27 Jul 2015
The United States women make really fast eights
The World Rowing Under 23 Championships have just come to a close in Plovdiv, Bulgaria and for the women’s eight the US crew has created a similar winning picture. When they took the 2015 Under-23 Championship title it was their fourth gold in a row. And this year they also split the crew off to race in the women’s four and women’s pair. They won them all making a clean sweep of the women’s sweep races.
It is common knowledge that the US women’s sweep squad is able to pull from the huge university rowing scene where sweep rowing is de rigueur and the eight is the main boat. University crews are so good that they have sometimes raced in A-finals in World Rowing Cup races and they regularly do well in the eights races at the Henley Royal Regatta against international crews.
For the US women’s eight in Plovdiv, the under-23 regatta fitted perfectly into their university rowing schedule. “University rowing is compatible and acts as a feeder programme for under-23 and senior national team programmes. We are sweeping here and we only sweep at the university as well so it definitely helps,” says 3 seat, Alexandra Spaulding.
” We race (at university) from November. We build our base with the university teams, so we are generally very fit going into the under-23 camp. NCAA (university national championship regatta) is in June, we get a week off and then we go right to Princeton (national training centre) and we start training and doing selection,” says coxswain Coletta Lucas-Conwell. “We are already very fit and it is just about selecting the boat for the World Championships.”
Members of the under-23 eight look up to the senior women’s eight with an element of awe. “We feel we are still so far away from their level,” says 2 seat Erin Reelick. “It was great to spend some time in Princeton at the training camp with them and see how they go about with their training and routines. It is a dream to be there and we are always striving to be there.”

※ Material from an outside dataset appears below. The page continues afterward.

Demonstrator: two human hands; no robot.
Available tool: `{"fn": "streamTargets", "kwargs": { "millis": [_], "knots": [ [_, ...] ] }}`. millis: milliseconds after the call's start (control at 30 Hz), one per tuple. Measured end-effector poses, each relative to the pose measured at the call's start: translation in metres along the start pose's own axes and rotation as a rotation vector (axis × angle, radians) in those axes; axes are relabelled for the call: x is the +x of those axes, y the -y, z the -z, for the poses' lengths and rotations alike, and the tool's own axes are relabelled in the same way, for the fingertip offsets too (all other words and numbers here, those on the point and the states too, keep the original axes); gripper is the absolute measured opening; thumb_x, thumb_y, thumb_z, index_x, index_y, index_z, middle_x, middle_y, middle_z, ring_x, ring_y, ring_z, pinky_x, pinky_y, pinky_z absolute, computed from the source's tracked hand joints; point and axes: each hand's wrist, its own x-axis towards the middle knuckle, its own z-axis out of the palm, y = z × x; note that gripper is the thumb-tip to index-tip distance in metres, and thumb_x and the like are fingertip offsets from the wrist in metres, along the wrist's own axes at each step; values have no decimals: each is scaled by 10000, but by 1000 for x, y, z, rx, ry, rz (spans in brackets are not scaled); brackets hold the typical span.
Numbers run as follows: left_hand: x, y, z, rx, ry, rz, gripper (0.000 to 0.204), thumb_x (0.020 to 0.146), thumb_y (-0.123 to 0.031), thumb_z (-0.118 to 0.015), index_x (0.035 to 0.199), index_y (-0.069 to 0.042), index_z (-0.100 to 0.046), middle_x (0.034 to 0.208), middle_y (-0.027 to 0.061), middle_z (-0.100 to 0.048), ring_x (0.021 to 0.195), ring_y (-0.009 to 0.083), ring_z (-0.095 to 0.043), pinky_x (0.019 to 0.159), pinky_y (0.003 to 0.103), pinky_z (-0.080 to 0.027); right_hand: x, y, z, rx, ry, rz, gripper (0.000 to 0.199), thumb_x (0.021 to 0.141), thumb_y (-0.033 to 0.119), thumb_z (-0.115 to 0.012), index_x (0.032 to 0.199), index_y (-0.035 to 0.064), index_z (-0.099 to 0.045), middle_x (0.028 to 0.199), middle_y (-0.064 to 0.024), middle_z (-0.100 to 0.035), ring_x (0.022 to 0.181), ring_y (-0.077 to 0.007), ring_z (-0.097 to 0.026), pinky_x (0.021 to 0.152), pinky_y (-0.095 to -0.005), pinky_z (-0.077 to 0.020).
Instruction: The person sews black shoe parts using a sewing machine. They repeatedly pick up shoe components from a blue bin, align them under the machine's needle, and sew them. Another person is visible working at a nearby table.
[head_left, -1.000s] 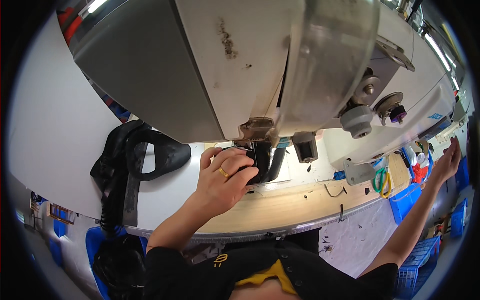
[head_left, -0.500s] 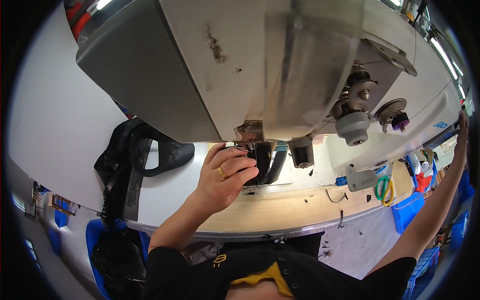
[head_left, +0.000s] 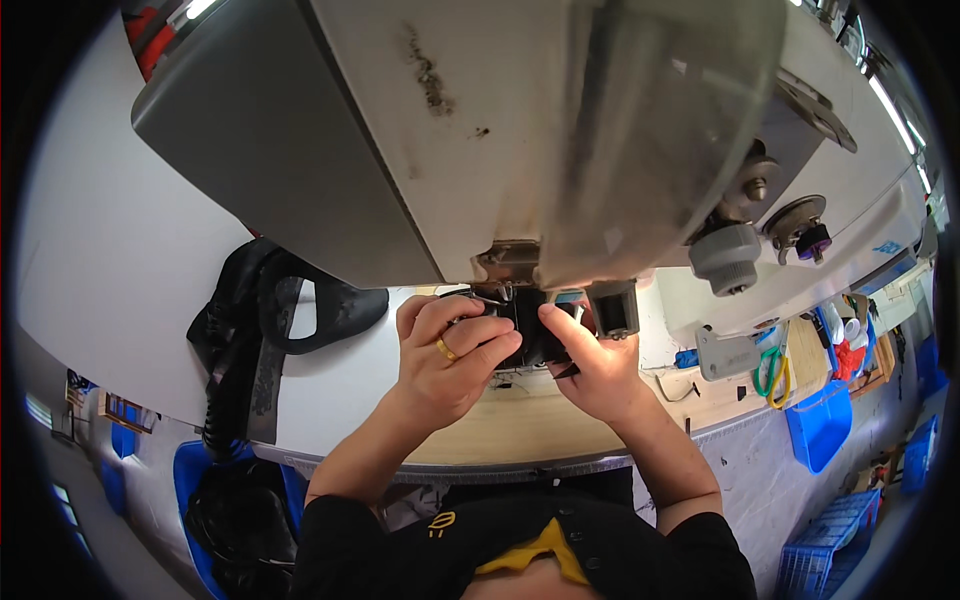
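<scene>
Under the needle area of a white sewing machine (head_left: 460, 190) lies a glossy black piece (head_left: 535, 338), mostly hidden by my fingers and the machine head. My left hand (head_left: 447, 360), with a gold ring, is closed on its left side, fingertips close to the presser foot (head_left: 507, 296). From the right, my right hand (head_left: 604, 372) grips the same piece, thumb on top and pointing toward the needle. The piece's exact kind cannot be made out.
Black moulded-looking pieces (head_left: 335, 318) lie stacked on the table at left, above a blue bin (head_left: 190, 478) of black pieces. Green- and yellow-handled scissors (head_left: 775, 375) rest at right near a blue tray (head_left: 820, 430). Small black scraps dot the wooden tabletop (head_left: 500, 425).
My right hand has come from the machine's far right end to the black piece and taken hold of it. The left hand stays on the piece, almost unmoved.
</scene>
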Motion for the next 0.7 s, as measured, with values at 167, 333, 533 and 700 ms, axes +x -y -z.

” We start off as juniors and then try to make the under-23’s,” says Reelick. “These are all stepping stones. And by the end of your career you want to be here (in the senior eight).”
Spaulding agrees, ” It is everyone’s dream and main goal to be sitting in that boat.”
The progression to reach the goal of being part of the senior women’s eight is very clear. There is just one path and that is through the Princeton training centre where Tom Terhaar is head coach and has been the key player behind the winning streak. Spaulding, Reelick and their crewmates are under no illusions. To get there is hard.
“You need to prove yourself through hard work, good results and fast ergs to get invited to the training centre. The path is clear, just getting there is hard,” says Reelick.
There is also the pressure of expectation. “We have placed in the top three in this event (at the under-23 championships) for a long time,” says Lucas-Conwell. “But going into the event we have to just try and do what we’ve been doing in training and not think about the US past, because otherwise it gets too much. We feel the pressure for sure.”
The Unites States under-23 women’s eight at this year’s World Rowing Under 23 Championships was made up of, Jessica Eiffert, Erin Reelick, Alexandra Spaulding, Mia Croonquist, Elizabeth Youngling, Sarah Dougherty, Georgia Ratcliff, Kendall Chase and coxswain Colette Lucas-Conwell. They finished in a time of 6:19, three seconds ahead of Russia in second.